In the latest issue of Total Film (via io9), director Peter Jackson discusses how The Hobbit: An Unexpected Journey presented some very different challenges than The Lord of the Rings trilogy:

"The Hobbit is very much a children's book and The Lord of the Rings is something else; it's not really aimed at children at all. I realized the characters of the dwarves are the difference. Their energy and disdain of anything politically correct brings a new kind of spirit to it. And that's why I thought, OK, this could be fun!"

Peter Jackson also talked about the particular challenges of portraying thirteen dwarves as distinct characters:

"That was something I worried about. I imagined 13 guys with long hair and beards and I thought, 'How are we ever going to know which dwarf is which? It's an ensemble from hell really. I thought nine members of the Fellowship was a problem; but here, with Bilbo and Gandalf, we've got 15. It's working out fine though. The dwarves give it a kind of childish, comedic quality that gives us a very different tone from The Lord of the Rings."

Even though The Hobbit films take on a different tone, Peter Jackson assures it all feels like one large story of Middle-Earth:

"I want it to seem like we've gone back on location into Middle-earth; that these two movies feel like they belong at the beginning of the other three.
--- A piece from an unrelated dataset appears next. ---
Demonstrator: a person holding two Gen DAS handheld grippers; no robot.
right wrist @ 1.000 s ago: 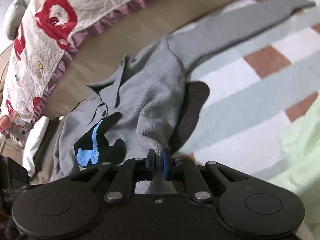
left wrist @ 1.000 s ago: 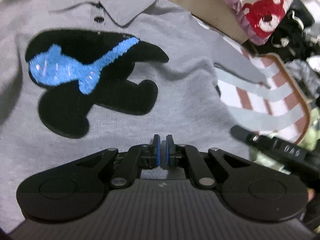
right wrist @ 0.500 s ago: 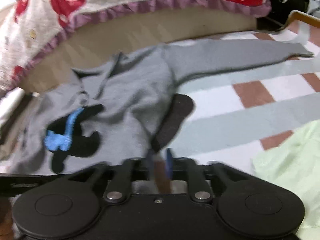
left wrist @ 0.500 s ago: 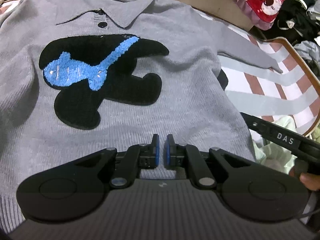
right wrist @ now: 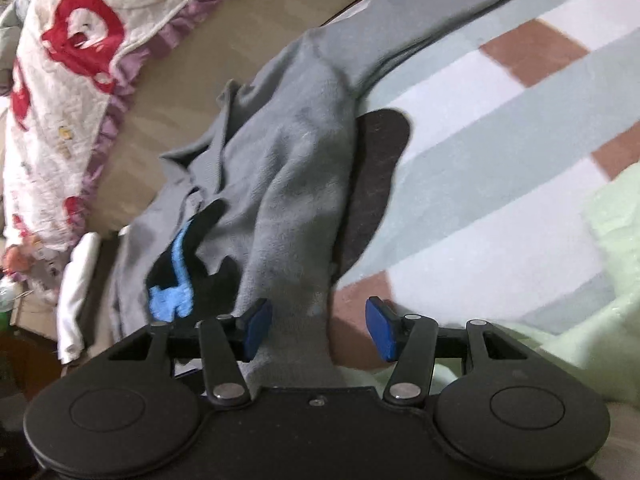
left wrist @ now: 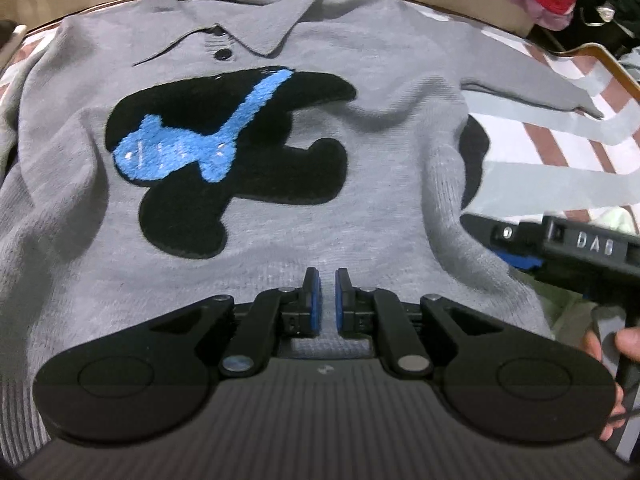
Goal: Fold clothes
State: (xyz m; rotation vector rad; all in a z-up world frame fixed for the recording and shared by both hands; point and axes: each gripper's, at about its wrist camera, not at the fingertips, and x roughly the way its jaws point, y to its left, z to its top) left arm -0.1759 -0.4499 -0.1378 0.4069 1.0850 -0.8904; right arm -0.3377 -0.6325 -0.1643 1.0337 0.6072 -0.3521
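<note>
On the striped blanket [right wrist: 500,128] the grey sweater [left wrist: 380,80] lay face up, collar far side, black n blue patch [left wrist: 224,148] showing, one sleeve stretched out to the right. Left tongs [left wrist: 327,300] were pinched together w/ nothing clearly between them, over the sweater's lower part. Right tongs [right wrist: 320,326] had just been closing but stood apart, sweater's hem edge between the pads, not squeezed. Green cloth [right wrist: 608,280] sat beside them.

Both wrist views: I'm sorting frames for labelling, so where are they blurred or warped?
Left wrist view: grey sweater fairly sharp, right gripper smeared at the edge, fisheye bends the collar line. Right wrist view: striped blanket and quilt are motion-blurred, the sweater's knit reads soft, edges curve.
</note>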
We're the same filmmakers going into the same world."

Peter Jackson's wife and writing partner Fran Walsh adds that the second Hobbit movie will be primarily focused with what the article describes as "war, madness and dragon rage." She explains:

"We always saw The Hobbit more in the golden light of a fairytale. It's more playful. But by the time you get to the end, Tolkien is writing himself into that place where he can begin that epic journey of writing LOTR, which took, as he put it, his life's blood. All those heavier, darker themes which are so prevalent in the later trilogy start to come into play."